Shriners is working on several initiatives now to improve patient care through technology. It is using a new outcome measure that looks at functional outcomes. The first goal is to do the surgery correctly, but the hospital is now tracking what happens after the surgery by giving the patients iPads and having them record progress. They ask questions such as, can they do what they did before the surgery? Can they play sports? Can they dance? Can they open a doorknob?

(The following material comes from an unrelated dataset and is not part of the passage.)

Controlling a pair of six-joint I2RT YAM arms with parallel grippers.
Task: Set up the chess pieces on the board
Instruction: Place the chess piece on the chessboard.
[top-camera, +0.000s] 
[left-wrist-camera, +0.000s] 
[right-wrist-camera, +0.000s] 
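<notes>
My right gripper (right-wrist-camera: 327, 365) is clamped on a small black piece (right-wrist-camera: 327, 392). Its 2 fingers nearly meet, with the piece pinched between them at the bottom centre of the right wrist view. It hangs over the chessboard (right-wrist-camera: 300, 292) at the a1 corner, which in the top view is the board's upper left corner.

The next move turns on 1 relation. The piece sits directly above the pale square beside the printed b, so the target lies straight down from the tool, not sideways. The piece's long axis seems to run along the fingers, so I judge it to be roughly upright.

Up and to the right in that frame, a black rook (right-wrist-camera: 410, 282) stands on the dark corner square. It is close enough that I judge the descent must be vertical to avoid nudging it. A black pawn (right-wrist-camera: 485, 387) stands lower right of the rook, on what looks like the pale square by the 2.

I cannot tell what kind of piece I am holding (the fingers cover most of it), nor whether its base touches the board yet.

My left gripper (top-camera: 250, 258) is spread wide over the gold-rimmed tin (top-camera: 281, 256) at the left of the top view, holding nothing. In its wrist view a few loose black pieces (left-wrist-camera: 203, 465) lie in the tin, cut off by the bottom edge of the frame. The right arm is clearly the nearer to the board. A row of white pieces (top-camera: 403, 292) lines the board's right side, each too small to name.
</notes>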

“That helps guide our care,” he says. “The social domain—school, friends, sports—is more abstract than thinking about infections healing, but it’s just as important. With the surveys, we have a better handle on which surgeries are successful in the larger sense.”
The hospital is also trying to address physician burnout, which is common for various reasons—long hours, frustration with administration, not being able to help patients as much as they would like, and more. Paula’s team has found that streamlining the medical records system can take pressure and frustration away that could be the tipping point for a physician to burn out.
Paula hopes to see more physicians make the move to administration—physicians who deeply care for patients and have a humanistic view of the hospital’s mission. He studied literature in college and quotes everyone from Plato to Hemingway to poet William Carlos Williams, who was also a doctor. He feels that his liberal arts education was invaluable to his ability to care for patients in the ER, as well as to think about them working in administration.
“When I talk to friends who want to be doctors, I tell them my advice is to major in liberal arts,” he says. “A knowledge of the humanities is important. Your life should not just be about science. Science is quantitative, and literature and philosophy are underappreciated. We’re a rare breed, but I’m thankful for my background.”
Even though he’s settled into his position at Shriners, he says he’s had to come to terms with being in an office and sometimes looks back on his ER experience longingly.
“I don’t miss being in the ER on
Saturday and not having dinner and wine with my wife. But I do miss patient care,” Paula says. “Still, I feel that my impact at this level is so much bigger than what I could do as an individual physician.”